Synthesis and comprehensive characterization of L-methionine ammonium ferrous sulfate (LMAFS) single crystals for nonlinear optical applications
摘要
Crystallography forms a fundamental aspect of optical science, offering valuable insights into the structural, optical, and mechanical behavior of crystalline materials. In the present study, high-quality single crystals of L-methionine ammonium ferrous sulfate (LMAFS) were successfully synthesized by the slow evaporation method from an equimolar aqueous solution. Single-crystal X-ray diffraction analysis revealed that the compound crystallizes in a monoclinic crystal system. The optical transmittance spectrum exhibited excellent transparency in the visible region, with a sharp absorption edge at 306 nm, corresponding to an optical bandgap of 4.18 eV. From the UV–visible absorption data, key optical parameters such as the Urbach energy, extinction coefficient, and reflectance were determined. The photoluminescence (PL) spectrum provided insights into the emission characteristics of the material.

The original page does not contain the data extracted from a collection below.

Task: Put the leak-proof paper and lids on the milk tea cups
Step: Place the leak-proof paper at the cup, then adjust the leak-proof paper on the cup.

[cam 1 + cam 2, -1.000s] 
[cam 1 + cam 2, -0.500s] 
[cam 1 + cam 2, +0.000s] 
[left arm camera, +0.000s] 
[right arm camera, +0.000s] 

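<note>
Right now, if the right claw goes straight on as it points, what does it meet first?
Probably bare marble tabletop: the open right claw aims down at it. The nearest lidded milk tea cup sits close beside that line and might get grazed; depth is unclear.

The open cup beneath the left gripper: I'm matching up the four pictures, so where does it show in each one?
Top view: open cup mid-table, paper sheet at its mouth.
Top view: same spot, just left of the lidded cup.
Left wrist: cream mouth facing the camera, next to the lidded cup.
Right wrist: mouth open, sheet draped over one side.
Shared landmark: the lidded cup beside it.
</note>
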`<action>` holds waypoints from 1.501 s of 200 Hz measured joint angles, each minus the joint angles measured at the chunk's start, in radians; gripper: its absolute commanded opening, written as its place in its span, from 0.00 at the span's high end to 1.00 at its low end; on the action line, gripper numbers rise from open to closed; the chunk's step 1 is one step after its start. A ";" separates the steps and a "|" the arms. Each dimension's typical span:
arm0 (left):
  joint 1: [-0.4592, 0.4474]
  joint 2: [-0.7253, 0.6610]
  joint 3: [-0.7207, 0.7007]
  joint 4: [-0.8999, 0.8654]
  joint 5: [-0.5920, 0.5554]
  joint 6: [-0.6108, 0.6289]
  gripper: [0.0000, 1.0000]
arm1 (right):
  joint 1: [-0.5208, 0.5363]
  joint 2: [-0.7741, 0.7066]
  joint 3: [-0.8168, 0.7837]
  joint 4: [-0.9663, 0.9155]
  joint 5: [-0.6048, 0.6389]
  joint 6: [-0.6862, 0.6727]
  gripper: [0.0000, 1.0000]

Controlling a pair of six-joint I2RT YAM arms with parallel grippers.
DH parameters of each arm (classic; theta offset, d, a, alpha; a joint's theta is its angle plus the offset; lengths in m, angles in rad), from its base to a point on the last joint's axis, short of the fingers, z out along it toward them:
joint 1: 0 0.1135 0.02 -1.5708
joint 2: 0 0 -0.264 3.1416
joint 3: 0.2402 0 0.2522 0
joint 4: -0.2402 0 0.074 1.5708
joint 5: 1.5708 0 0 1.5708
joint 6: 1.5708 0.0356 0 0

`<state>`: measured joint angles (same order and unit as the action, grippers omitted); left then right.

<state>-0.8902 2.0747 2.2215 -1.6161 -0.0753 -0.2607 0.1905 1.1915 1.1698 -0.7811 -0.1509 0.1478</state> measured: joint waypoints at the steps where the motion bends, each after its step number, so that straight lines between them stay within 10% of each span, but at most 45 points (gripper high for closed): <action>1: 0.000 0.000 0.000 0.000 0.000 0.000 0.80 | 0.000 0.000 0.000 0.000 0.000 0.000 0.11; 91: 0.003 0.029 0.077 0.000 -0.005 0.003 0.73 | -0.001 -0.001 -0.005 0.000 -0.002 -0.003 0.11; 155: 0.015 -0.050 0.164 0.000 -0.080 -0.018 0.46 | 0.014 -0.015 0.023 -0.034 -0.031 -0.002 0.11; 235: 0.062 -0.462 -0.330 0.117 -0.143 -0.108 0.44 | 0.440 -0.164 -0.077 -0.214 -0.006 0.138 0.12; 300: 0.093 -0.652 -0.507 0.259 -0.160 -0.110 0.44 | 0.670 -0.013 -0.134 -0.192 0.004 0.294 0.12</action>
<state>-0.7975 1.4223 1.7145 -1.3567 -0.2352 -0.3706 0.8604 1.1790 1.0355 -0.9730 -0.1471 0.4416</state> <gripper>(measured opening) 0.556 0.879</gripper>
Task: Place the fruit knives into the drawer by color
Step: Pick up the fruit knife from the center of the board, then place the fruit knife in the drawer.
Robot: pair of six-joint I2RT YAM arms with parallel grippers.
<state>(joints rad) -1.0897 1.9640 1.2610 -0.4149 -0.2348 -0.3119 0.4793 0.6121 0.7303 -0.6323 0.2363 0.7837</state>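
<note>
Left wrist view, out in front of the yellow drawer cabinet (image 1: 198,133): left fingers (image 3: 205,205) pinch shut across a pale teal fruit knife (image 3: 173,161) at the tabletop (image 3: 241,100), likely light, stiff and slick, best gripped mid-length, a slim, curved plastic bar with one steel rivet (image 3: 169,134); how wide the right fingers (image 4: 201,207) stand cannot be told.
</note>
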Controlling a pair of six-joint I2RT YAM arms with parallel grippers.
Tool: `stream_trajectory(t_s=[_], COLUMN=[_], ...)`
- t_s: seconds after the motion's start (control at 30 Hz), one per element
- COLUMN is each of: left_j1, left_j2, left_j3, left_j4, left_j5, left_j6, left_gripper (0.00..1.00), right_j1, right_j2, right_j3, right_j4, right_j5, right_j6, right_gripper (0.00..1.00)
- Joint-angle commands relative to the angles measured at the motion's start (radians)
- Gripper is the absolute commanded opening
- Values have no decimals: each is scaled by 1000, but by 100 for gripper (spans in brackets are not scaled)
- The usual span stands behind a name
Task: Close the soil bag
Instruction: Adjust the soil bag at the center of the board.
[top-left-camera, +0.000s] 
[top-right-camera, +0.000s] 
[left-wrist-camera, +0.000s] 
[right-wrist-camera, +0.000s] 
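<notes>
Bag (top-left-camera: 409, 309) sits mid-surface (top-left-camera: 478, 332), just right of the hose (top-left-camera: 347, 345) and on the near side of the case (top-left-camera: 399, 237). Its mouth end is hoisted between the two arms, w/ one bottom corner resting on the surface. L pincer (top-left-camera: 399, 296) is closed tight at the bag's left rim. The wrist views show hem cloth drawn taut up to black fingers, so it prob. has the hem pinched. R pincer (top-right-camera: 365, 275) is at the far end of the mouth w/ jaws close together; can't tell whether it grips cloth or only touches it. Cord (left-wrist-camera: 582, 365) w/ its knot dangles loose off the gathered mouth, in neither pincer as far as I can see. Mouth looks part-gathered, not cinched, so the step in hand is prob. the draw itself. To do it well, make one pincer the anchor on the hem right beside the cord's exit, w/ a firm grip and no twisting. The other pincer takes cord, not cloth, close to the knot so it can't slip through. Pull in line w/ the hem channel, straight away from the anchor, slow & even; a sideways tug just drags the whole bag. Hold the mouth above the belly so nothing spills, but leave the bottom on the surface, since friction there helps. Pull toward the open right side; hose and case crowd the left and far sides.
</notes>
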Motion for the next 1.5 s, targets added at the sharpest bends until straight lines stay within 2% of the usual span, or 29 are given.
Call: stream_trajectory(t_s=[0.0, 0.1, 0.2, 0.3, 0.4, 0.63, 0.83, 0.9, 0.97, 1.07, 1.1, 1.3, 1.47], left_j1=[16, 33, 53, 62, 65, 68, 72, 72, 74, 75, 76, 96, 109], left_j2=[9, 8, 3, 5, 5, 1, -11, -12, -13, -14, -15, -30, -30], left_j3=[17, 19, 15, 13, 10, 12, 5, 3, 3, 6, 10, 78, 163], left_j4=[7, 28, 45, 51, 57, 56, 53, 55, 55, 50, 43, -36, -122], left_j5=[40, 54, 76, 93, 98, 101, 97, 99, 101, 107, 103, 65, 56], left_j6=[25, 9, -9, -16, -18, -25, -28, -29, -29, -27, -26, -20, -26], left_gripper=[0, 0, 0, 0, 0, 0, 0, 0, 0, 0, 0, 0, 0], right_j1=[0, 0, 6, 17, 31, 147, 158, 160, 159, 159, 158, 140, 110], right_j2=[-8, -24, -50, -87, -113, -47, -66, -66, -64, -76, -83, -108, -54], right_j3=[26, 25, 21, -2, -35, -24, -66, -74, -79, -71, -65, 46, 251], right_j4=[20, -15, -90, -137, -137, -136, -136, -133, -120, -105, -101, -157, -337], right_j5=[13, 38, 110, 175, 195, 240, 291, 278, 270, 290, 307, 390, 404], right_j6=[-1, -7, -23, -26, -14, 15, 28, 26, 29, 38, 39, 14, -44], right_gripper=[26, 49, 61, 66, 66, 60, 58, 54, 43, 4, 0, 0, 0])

Mechanical stability was evaluated through Vicker’s microhardness measurements, from which the hardness number, work hardening coefficient, yield strength, and elastic stiffness constant were derived. Fourier-transform infrared (FTIR) spectroscopy confirmed the presence of functional groups corresponding to the constituent molecular units, while energy-dispersive X-ray spectroscopy (EDAX) verified the expected elemental composition. Scanning electron microscopy (SEM) images revealed a uniform surface morphology with well-developed facets, indicative of stable crystal growth. Dielectric measurements over a range of frequencies showed a strong dependence of dielectric loss on the applied electric field. The laser damage threshold, determined using a Nd:YAG laser, was found to be 16.76 GW/cm2, confirming the excellent laser durability of the crystal. The second-harmonic generation (SHG) efficiency was measured to be 1.65 times that of potassium dihydrogen phosphate (KDP), demonstrating a strong nonlinear optical (NLO) response. Furthermore, open-aperture Z-scan analysis under nanosecond pulse excitation revealed pronounced nonlinear absorption and optical-limiting behavior, establishing the potential of the LMAFS crystal for advanced photonic and optoelectronic device applications.